[PATCH] hasPath

Fri Jul 26 18:23:52 PDT 2013

  Thanks for the review! I'm going to submit this shortly, but I'll be happy to make further changes in followup patches.

================
Comment at: include/llvm/Analysis/CFG.h:36
@@ +35,3 @@
+void FindFunctionBackedges(const Function &F,
+      SmallVectorImpl<std::pair<const BasicBlock*,const BasicBlock*> > &Result);
+
----------------
Chandler Carruth wrote:
> Want to reformat the code you're moving in this patch? Your call, I know this is a move.
Done, clang-format'd.

================
Comment at: include/llvm/Analysis/CFG.h:53
@@ +52,3 @@
+/// 'To' can not be executed. Conservatively returns true.
+bool isPotentiallyReachable(const Instruction *From, const Instruction *To,
+                            DominatorTree *DT = 0, LoopInfo *LI = 0);
----------------
Chandler Carruth wrote:
> Would it be useful to include a convenience overload that works in terms of BBs?
> 
> Also, why not references to instructions? Can these usefully be null?
It's uncommon to use references to IR in llvm. You're right that they can't be null, but I have an irrational dislike of this change.
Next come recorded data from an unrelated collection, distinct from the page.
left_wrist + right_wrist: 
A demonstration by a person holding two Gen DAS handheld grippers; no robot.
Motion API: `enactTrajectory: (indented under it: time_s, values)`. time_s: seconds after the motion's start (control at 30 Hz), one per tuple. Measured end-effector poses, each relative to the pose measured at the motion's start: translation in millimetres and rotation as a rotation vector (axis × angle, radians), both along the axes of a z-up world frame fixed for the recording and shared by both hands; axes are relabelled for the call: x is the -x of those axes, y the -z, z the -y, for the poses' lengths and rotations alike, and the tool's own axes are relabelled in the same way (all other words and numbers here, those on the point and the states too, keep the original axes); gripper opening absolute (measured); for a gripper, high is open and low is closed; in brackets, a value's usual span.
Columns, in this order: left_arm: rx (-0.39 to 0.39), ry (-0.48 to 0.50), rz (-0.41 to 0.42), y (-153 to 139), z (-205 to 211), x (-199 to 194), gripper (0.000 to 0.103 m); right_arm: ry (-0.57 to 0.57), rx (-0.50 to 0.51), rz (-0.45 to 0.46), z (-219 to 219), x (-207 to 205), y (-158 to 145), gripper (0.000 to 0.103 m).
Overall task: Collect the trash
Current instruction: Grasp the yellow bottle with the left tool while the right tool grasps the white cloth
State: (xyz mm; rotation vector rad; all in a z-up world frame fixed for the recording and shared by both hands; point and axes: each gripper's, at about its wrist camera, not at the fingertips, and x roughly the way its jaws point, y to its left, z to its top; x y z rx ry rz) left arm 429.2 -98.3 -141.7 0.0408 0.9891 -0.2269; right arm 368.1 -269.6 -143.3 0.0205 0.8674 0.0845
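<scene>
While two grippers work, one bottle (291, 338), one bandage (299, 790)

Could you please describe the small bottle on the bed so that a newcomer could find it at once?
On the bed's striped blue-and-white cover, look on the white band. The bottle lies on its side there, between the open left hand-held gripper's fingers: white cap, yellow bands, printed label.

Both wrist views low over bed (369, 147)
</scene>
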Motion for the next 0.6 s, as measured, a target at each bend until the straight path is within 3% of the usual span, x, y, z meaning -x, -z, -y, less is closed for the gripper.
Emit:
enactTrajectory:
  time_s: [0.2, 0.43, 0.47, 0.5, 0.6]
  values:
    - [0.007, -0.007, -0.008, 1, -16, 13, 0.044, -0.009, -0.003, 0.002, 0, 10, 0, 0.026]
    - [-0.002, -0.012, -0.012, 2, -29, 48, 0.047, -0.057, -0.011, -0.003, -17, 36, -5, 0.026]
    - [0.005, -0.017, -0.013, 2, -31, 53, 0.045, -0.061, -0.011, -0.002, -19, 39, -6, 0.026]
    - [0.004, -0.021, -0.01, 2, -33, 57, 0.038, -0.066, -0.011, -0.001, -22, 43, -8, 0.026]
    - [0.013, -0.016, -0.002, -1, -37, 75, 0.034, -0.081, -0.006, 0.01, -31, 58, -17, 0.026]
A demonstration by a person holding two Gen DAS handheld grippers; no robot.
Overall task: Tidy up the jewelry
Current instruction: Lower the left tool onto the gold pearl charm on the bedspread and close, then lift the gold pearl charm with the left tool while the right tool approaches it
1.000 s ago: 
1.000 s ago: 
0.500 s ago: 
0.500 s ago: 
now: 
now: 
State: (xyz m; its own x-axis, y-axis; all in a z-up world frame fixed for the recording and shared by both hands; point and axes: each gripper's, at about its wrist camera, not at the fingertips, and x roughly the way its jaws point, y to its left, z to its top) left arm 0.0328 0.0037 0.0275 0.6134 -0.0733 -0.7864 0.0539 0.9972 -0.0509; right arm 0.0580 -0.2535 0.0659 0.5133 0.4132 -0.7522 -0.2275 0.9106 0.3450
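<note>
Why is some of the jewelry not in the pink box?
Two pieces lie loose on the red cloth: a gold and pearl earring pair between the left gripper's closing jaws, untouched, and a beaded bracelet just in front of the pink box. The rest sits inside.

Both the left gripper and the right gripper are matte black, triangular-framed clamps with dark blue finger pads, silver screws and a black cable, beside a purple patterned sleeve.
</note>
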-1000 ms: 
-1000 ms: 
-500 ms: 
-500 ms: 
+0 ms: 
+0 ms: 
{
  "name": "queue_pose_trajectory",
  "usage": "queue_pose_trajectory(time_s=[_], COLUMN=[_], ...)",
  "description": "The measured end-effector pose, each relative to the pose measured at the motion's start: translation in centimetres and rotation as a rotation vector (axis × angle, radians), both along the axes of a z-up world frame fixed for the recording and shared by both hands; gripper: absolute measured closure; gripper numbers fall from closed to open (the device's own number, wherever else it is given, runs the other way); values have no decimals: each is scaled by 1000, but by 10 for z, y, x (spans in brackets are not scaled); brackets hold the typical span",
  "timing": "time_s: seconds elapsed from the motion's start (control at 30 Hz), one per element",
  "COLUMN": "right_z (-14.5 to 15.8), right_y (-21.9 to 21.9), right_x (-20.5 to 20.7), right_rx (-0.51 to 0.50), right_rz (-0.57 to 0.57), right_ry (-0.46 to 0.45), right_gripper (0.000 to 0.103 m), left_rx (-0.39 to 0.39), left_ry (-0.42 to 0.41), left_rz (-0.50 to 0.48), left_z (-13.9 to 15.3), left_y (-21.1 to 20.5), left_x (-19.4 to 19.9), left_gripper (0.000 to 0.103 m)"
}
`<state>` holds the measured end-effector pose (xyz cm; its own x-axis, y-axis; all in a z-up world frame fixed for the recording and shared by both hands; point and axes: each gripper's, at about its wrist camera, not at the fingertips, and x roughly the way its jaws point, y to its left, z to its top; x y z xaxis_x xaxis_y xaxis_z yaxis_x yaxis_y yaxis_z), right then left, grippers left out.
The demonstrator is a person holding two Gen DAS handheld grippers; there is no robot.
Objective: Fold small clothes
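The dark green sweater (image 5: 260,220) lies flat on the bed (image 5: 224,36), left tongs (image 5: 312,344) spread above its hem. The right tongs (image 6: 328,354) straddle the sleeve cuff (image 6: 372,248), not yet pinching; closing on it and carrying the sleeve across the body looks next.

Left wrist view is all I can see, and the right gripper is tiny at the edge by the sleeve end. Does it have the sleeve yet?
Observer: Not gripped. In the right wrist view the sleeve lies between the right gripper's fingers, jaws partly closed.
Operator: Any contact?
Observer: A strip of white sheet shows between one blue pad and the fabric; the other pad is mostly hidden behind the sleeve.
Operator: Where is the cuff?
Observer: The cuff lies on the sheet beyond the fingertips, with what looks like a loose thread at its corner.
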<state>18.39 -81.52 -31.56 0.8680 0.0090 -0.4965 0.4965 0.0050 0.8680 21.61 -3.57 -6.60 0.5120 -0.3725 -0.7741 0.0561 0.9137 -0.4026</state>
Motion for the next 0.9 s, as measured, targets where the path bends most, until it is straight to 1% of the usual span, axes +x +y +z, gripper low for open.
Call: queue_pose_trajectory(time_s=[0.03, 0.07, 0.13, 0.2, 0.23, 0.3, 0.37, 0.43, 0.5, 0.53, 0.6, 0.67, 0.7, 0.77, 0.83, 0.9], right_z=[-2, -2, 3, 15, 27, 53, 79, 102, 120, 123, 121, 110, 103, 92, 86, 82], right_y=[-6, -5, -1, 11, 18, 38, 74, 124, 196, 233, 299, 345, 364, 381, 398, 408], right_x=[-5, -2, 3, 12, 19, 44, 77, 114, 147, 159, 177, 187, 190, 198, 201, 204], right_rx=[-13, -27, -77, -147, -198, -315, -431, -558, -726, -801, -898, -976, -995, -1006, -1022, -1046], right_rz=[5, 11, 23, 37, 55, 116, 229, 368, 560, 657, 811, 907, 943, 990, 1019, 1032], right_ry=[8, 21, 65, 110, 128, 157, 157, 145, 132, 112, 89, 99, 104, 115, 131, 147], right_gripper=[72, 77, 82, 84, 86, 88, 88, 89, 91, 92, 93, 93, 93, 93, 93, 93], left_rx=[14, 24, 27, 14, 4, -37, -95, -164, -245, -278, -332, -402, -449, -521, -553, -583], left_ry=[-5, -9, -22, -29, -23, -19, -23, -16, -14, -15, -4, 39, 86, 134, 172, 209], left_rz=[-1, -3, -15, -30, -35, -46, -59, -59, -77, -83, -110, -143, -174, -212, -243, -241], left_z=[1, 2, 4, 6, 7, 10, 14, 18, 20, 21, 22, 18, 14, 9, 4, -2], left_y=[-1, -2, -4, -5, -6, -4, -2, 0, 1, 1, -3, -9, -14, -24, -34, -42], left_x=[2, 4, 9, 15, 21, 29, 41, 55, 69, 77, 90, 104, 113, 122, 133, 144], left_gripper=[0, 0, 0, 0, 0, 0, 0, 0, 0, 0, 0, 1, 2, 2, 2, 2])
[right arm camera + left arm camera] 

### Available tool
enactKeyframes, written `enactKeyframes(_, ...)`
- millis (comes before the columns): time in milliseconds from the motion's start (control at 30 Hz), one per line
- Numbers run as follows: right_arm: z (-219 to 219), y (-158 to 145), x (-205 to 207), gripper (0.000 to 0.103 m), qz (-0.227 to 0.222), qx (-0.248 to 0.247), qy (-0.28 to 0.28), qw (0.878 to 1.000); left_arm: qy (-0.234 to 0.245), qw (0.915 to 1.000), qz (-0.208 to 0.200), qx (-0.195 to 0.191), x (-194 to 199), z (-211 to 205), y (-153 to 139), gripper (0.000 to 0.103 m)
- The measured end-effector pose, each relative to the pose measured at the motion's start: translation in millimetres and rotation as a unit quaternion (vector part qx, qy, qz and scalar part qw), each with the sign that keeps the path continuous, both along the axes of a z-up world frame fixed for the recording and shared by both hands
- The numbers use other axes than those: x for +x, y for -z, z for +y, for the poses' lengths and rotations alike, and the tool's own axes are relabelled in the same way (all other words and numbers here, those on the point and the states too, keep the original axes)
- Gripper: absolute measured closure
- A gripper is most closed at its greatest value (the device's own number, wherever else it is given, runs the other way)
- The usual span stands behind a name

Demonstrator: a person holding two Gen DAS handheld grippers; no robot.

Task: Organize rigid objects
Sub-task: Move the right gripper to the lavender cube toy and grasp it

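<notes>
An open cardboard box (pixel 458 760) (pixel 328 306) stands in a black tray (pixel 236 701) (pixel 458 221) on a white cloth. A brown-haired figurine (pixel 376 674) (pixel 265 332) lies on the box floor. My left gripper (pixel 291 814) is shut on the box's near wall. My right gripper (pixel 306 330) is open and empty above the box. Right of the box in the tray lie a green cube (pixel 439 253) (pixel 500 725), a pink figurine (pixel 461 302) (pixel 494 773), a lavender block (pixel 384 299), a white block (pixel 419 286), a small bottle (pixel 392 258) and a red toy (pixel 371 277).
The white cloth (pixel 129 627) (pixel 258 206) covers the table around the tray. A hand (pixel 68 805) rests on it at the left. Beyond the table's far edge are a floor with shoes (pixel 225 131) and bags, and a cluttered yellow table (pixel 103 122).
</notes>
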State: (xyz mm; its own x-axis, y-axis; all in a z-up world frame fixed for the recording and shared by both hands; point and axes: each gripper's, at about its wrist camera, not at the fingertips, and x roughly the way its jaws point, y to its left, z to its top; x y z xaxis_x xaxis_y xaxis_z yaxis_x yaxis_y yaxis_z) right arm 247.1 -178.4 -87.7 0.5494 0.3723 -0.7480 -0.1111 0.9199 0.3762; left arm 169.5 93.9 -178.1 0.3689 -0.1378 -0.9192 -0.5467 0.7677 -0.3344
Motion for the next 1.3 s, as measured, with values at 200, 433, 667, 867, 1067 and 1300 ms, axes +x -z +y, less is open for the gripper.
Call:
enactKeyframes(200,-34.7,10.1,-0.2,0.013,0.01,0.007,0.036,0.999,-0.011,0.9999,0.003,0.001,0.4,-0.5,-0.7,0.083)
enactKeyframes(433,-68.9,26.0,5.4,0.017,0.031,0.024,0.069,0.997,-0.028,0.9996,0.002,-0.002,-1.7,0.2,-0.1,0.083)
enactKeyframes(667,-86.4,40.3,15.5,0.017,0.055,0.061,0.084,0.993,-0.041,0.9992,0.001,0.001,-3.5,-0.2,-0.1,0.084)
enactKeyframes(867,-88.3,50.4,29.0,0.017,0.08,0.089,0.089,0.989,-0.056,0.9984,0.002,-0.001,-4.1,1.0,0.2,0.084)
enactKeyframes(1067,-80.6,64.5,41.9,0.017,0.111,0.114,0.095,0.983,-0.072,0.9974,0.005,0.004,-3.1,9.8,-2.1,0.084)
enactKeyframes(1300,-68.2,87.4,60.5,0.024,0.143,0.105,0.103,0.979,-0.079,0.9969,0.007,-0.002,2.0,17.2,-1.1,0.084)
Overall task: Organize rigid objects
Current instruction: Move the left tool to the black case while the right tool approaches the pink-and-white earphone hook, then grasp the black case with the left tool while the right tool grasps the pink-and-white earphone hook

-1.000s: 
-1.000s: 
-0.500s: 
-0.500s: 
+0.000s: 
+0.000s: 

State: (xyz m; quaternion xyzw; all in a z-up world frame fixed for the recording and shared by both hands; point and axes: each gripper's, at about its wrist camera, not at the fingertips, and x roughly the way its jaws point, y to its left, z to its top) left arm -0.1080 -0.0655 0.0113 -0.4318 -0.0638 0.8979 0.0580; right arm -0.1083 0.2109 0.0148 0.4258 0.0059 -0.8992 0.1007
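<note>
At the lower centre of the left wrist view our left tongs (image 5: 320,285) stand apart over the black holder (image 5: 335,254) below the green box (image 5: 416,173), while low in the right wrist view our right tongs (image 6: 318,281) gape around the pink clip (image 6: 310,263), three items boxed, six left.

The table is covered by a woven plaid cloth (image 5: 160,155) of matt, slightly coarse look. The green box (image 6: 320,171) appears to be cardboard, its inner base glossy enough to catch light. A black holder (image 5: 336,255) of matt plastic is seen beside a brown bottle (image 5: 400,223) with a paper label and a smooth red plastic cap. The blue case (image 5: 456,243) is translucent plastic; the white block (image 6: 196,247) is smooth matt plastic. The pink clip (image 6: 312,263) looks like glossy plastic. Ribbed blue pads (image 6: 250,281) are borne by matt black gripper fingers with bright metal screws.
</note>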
Sorry.

================
Comment at: include/llvm/Analysis/CFG.h:52
@@ +51,3 @@
+/// Returns false only if we can prove that once 'From' has been executed then
+/// 'To' can not be executed. Conservatively returns true.
+bool isPotentiallyReachable(const Instruction *From, const Instruction *To,
----------------
Chandler Carruth wrote:
> I think it would be useful to give some guidance about the performance (big-O complexity based) that users should expect to help guide callers.
> 
> I would also add a brief one-line comment.
Great idea, I've written a chunk about the cost. I'd rather have something more like the complexity guarantees on something like the C++ standard, but ended up with a description of the algorithm. It'll do.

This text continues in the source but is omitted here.